Promises and Perils.
By Robert G. Sutter.
Rowman & Littlefield. 297 pp. $24.95
To the discomfort of many Asia-watchers in the United States, China is rapidly expanding its influence in Asia. In this new book, Robert Sutter, a former Asia specialist with the U.S. government who now teaches at Georgetown University, carefully explores Beijing’s growing regional presence and what it may mean for the United States.
China has plainly become a major regional actor, but not necessarily a menacing one. As Sutter sees it, China today is less a challenger to the status quo than a contributor to regional order. Beijing seems content to abide by Deng Xiaoping’s dictum to bide time while continuing to amass national power. But, Sutter warns, China could adopt a more aggressive posture in pursuit of its long-standing desire to secure its periphery from potential rivals.
Much like any other country, Sutter’s China seeks to consolidate its strengths, expand its influence over neighbors, and thwart efforts by other large powers to impinge upon its interests—hence its active leadership of the Shanghai Cooperation Organization and other international associations that don’t include the United States. This is a foreign policy of pragmatism and careful calculation, not of ideology or inherent aggressiveness. It’s a policy extremely sensitive to other powers, pushing and probing to gain incremental advantage but pulling back when it bumps against superior force. Foreign adventures have no place among China’s priorities; the preoccupation of its leaders since the end of the Cold War has been to reinforce their continued rule through political stability and economic growth.
The United States looms large in these pages. Though not a neighbor in a geographical sense, America remains the preeminent power in Asia—an uncomfortable reality that shapes Beijing’s every move on its periphery.
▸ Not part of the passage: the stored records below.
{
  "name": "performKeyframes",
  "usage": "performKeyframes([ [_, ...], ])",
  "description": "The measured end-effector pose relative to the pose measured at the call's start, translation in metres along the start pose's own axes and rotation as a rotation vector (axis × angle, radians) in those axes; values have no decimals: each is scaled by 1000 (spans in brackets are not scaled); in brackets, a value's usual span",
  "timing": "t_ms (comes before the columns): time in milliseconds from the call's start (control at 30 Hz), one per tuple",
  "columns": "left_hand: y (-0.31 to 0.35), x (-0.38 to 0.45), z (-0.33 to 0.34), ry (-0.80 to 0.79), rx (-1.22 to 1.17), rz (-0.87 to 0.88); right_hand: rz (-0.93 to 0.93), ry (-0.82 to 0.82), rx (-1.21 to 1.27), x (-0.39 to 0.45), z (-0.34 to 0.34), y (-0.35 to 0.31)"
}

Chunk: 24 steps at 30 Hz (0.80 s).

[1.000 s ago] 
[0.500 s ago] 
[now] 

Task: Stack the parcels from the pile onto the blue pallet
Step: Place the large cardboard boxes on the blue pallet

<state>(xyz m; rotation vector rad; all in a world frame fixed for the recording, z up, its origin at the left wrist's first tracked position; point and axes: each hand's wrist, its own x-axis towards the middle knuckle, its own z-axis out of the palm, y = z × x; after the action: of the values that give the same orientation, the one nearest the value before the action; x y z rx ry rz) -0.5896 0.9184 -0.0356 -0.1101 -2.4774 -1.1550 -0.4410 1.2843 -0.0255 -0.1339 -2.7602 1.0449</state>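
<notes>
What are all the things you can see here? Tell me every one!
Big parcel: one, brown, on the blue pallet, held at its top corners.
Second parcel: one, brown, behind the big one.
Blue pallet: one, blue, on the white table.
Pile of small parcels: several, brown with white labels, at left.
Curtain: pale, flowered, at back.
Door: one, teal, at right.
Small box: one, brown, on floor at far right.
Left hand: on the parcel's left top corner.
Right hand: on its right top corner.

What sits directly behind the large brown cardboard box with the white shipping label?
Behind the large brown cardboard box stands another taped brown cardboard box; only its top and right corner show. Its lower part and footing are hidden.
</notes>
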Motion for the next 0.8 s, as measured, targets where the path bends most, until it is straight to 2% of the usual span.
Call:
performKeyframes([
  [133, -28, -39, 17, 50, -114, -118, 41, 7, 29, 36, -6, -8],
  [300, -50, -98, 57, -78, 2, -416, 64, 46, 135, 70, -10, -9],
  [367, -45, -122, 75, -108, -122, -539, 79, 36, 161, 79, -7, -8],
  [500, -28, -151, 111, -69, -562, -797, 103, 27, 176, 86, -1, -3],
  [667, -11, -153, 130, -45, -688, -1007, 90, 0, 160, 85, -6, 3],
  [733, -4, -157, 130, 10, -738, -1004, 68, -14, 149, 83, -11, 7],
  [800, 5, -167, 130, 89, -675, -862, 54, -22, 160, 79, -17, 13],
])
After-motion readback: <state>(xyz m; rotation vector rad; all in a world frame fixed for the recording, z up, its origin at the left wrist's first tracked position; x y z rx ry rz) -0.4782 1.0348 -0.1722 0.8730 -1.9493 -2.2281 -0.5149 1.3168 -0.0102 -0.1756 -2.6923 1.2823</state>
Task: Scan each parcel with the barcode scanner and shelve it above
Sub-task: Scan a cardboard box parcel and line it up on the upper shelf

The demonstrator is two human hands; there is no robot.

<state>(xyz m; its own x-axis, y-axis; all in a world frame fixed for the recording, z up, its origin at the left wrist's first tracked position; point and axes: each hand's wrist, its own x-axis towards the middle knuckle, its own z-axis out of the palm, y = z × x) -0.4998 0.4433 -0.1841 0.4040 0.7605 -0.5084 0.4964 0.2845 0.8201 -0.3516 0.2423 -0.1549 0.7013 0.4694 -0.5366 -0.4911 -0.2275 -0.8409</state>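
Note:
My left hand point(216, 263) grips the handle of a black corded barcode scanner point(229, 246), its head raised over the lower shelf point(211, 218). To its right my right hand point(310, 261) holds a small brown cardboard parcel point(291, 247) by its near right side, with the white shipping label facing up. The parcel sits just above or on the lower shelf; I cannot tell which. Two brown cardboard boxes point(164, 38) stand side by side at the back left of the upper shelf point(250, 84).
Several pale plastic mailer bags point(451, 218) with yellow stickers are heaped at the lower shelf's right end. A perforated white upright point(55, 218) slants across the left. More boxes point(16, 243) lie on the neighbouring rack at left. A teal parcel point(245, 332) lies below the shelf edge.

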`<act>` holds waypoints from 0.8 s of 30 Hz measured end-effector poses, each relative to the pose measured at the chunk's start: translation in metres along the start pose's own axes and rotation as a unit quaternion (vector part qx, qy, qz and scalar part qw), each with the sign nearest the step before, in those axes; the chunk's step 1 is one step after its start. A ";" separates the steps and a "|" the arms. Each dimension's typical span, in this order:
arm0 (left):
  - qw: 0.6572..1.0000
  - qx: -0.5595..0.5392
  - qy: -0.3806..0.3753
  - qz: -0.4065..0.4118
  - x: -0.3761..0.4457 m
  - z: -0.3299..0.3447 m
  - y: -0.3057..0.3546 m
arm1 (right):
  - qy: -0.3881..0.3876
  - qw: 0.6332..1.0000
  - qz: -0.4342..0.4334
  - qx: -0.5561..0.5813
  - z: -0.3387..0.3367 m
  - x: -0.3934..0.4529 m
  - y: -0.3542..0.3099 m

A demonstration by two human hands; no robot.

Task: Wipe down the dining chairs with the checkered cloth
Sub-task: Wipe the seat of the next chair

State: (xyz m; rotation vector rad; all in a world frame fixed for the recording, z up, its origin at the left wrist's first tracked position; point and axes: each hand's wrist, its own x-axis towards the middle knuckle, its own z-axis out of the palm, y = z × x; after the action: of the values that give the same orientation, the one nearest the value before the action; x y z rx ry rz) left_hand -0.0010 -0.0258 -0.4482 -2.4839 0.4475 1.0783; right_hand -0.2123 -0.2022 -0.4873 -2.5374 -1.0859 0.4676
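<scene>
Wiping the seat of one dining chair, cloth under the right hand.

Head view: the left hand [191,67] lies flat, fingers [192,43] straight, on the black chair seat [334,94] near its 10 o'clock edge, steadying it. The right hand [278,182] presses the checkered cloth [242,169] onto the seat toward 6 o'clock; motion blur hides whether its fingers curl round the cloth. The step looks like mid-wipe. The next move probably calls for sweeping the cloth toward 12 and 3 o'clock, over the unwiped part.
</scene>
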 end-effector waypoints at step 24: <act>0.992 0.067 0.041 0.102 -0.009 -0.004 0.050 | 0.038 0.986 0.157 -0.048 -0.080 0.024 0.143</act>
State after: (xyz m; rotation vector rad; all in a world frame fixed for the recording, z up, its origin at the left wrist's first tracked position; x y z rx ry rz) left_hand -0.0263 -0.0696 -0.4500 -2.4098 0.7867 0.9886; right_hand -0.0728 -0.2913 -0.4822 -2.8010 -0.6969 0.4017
And, as Sutter emphasizes, Washington is no passive observer; American action (and inaction) substantially influences Chinese policy in the region. China, in Sutter’s apt phrase, is less a “responsible” than a “responsive” power. To reduce the likelihood of Beijing’s becoming disruptive, he advises, the United States must pursue a firm and consistent policy, specifying clear lines that must not be crossed.
Sutter judges George W. Bush more successful than Bill Clinton in managing this difficult relationship, in part because of Bush’s readiness to use power to punish U.S. enemies. Beijing has adopted a more accommodating posture toward the United States since mid-2001, based not on an embrace of Washington’s notions of good international citizenship, but on a simple assessment of costs and benefits. Yet, Sutter warns, suspicion and opposition toward U.S. policy in Asia remain a “driving force” in Chinese calculations. For American policymakers, he counsels a delicate balance. The United States must maintain its resolve to ensure that China stays on a generally constructive track in Asia, but it must also welcome China’s recent signs of accommodation, lest Beijing revert to a less benign approach.
Sutter is properly modest in his assertions, freely conceding that the contradictory and inconclusive evidence about Chinese strategic thinking can support different conclusions. Many experts will judge unduly pessimistic his assessment of the most probable future of U.S.–China relations: the pursuit, by Beijing, of increased influence at the expense of American interests in the region. Others will admire his forecast as hardheaded. But no one will accuse him of naiveté about Beijing’s long-range intentions. And that shrewdness is the great virtue of this entirely laudable book.